_The problem_
What you write must be the listing below in full, word for word, minus its pictures.

_Recorded information_
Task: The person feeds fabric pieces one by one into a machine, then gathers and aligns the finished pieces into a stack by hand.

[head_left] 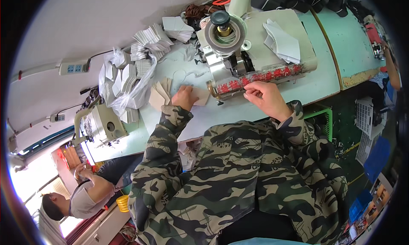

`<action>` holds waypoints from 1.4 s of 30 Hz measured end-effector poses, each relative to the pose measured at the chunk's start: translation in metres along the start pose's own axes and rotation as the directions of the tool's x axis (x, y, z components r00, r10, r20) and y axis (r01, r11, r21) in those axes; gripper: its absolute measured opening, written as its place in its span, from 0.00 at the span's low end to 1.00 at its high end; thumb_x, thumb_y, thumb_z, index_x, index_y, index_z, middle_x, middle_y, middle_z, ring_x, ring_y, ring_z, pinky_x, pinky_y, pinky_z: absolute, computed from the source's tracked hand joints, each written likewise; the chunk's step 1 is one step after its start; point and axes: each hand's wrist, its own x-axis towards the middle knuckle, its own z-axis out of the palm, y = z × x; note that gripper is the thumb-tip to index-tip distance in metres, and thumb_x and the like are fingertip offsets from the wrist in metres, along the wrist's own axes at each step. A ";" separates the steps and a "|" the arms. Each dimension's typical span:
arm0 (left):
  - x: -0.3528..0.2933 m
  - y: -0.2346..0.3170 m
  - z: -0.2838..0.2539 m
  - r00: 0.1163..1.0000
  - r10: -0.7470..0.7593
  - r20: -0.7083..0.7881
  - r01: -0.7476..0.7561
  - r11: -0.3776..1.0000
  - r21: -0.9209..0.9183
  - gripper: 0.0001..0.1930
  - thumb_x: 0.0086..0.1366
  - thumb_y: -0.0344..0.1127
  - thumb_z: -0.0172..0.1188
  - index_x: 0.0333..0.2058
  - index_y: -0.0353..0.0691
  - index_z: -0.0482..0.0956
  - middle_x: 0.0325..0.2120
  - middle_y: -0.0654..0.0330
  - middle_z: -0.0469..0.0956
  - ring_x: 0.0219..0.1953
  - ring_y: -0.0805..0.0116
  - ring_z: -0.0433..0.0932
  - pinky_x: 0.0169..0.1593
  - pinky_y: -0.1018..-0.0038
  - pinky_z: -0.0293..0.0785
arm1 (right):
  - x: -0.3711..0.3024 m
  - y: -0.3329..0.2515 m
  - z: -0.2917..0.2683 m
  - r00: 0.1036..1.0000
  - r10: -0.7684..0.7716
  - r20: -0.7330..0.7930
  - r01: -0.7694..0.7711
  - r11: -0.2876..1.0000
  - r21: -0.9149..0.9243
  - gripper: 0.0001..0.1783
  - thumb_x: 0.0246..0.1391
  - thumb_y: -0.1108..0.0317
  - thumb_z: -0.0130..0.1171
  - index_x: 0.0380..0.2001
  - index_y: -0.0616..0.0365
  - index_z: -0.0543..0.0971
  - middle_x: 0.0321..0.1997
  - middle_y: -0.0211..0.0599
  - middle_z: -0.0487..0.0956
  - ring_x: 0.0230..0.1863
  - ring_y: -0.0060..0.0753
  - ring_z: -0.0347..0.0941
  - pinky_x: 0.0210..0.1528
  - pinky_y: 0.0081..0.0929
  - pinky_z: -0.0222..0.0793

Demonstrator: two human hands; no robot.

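My left hand (184, 98) is closed on a flat beige piece (201, 96) at the left end of a cream machine (279, 32). Beside that hand, more beige pieces (159, 94) lie fanned out on the table. My right hand (267, 99) is in front of the machine's red-marked front edge, its fingers curled and thumb drawn in. Whatever it may hold is too small to make out. On top of the machine sit a black knob (220, 18) and a few white pieces (283, 42).
A clear plastic bag (135, 89) of white pieces and several stacks (152, 40) stand at the left. Another machine (100, 125) is further left, near a seated person (91, 194). A green crate (324, 117) is below the table (321, 81); at far right is another person's arm (391, 66).
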 end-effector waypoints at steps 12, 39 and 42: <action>0.006 0.071 -0.058 0.854 0.306 0.421 -0.273 0.952 -0.140 0.07 0.57 0.34 0.60 0.32 0.39 0.76 0.24 0.51 0.78 0.30 0.48 0.79 0.35 0.58 0.73 | -0.016 0.011 0.026 0.966 -0.246 0.080 0.255 0.959 -0.127 0.16 0.52 0.64 0.65 0.39 0.64 0.80 0.31 0.42 0.82 0.30 0.38 0.79 0.37 0.27 0.74; 0.033 0.037 -0.016 0.934 0.092 0.344 -0.212 0.920 0.328 0.11 0.61 0.44 0.61 0.36 0.46 0.78 0.30 0.53 0.82 0.30 0.48 0.82 0.31 0.53 0.77 | 0.029 -0.021 -0.130 0.809 -0.541 -0.231 0.102 0.517 -0.850 0.17 0.41 0.68 0.67 0.39 0.54 0.80 0.46 0.34 0.78 0.49 0.42 0.71 0.52 0.41 0.63; 0.017 0.024 0.011 0.945 0.061 0.320 -0.179 0.919 0.352 0.12 0.57 0.44 0.63 0.36 0.45 0.78 0.32 0.54 0.81 0.32 0.48 0.82 0.33 0.53 0.77 | 0.016 -0.026 -0.099 0.830 -0.464 -0.310 0.159 0.729 -0.666 0.19 0.40 0.65 0.69 0.39 0.54 0.80 0.48 0.34 0.77 0.51 0.41 0.70 0.54 0.42 0.61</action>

_Finished task_
Task: The person feeds fabric pieces one by one into a machine, then gathers and aligns the finished pieces into a stack by hand.

[head_left] 

`<action>` holds waypoints from 1.4 s of 30 Hz measured end-effector poses, each relative to the pose measured at the chunk's start: translation in metres along the start pose's own axes and rotation as the directions of the tool's x axis (x, y, z components r00, r10, r20) and y axis (r01, r11, r21) in those axes; gripper: its absolute measured opening, written as its place in its span, from 0.00 at the span's low end to 1.00 at its high end; thumb_x, thumb_y, thumb_z, index_x, index_y, index_z, middle_x, middle_y, middle_z, ring_x, ring_y, ring_z, pinky_x, pinky_y, pinky_z: absolute, computed from the source's tracked hand joints, each written likewise; the chunk's step 1 is one step after its start; point and axes: each hand's wrist, its own x-axis towards the middle knuckle, its own z-axis out of the palm, y = z × x; note that gripper is the thumb-tip to index-tip distance in metres, and thumb_x and the like are fingertip offsets from the wrist in metres, along the wrist's own axes at each step. A ";" separates the steps and a "|" the arms. Each dimension's typical span:
arm0 (left):
  - x: -0.3528..0.2933 m
  - y: -0.2346..0.3170 m
  - z: -0.2838..0.2539 m
  - r00: 0.1163..1.0000
  - r10: -0.7470..0.7593
  - r20: -0.7083..0.7881
  - r01: -0.7476..0.7561
  - r11: -0.3776..1.0000
  - r21: -0.9209..0.9183
  - gripper: 0.0001..0.1930
  - thumb_x: 0.0086..0.1366
  - thumb_y: -0.0344..0.1127
  - thumb_z: -0.0172..0.1188
  - index_x: 0.0333..0.2058
  - index_y: -0.0353..0.0691
  - index_z: -0.0482..0.0956
  - middle_x: 0.0325..0.2120
  - middle_y: -0.0654..0.0330
  - middle_z: -0.0469..0.0956
  - ring_x: 0.0219..0.1953
  - ring_y: -0.0805..0.0116
  - ring_z: -0.0433..0.0932
  - pinky_x: 0.0169..0.1593
  - pinky_y: -0.1018..-0.0038
  - pinky_z: -0.0293..0.0785
arm1 (right):
  - x: -0.3711..0.3024 m
  - y: -0.3329..0.2515 m
  - z: -0.2917..0.2683 m
  - r00: 0.1036..1.0000
  - r10: -0.7684..0.7716
  - r20: -0.7330..0.7930
  - r01: -0.7694..0.7711
  - r11: -0.2876..1.0000
  - r21: -0.9149..0.9243
  - gripper: 0.0001..0.1783
  - thumb_x: 0.0246..0.1391
  - thumb_y: -0.1108..0.0317
  - thumb_z: -0.0130..0.1171
  - index_x: 0.0380..0.2001
  - index_y: -0.0616..0.0365
  - index_z: -0.0543..0.0971
  - middle_x: 0.0321..0.1997
  - middle_y: -0.0211..0.0599
  - middle_z: -0.0487..0.0956
  - ring_x: 0.0230..0.1863
  - ring_y: -0.0060..0.0753
  - ring_z: -0.0347..0.0941
  - pinky_x: 0.0210..0.1528
  - pinky_y: 0.0081..0.0929
  - pinky_z: -0.0222..0.0793

Demonstrator: two human hands; no robot.

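My left hand (184, 98) is closed on a flat beige piece (201, 96) at the left end of a cream machine (279, 32). Beside that hand, more beige pieces (159, 94) lie fanned out on the table. My right hand (267, 99) is in front of the machine's red-marked front edge, its fingers curled and thumb drawn in. Whatever it may hold is too small to make out. On top of the machine sit a black knob (220, 18) and a few white pieces (283, 42).
A clear plastic bag (135, 89) of white pieces and several stacks (152, 40) stand at the left. Another machine (100, 125) is further left, near a seated person (91, 194). A green crate (324, 117) is below the table (321, 81); at far right is another person's arm (391, 66).
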 end-effector waypoints at steps 12, 39 and 42: <action>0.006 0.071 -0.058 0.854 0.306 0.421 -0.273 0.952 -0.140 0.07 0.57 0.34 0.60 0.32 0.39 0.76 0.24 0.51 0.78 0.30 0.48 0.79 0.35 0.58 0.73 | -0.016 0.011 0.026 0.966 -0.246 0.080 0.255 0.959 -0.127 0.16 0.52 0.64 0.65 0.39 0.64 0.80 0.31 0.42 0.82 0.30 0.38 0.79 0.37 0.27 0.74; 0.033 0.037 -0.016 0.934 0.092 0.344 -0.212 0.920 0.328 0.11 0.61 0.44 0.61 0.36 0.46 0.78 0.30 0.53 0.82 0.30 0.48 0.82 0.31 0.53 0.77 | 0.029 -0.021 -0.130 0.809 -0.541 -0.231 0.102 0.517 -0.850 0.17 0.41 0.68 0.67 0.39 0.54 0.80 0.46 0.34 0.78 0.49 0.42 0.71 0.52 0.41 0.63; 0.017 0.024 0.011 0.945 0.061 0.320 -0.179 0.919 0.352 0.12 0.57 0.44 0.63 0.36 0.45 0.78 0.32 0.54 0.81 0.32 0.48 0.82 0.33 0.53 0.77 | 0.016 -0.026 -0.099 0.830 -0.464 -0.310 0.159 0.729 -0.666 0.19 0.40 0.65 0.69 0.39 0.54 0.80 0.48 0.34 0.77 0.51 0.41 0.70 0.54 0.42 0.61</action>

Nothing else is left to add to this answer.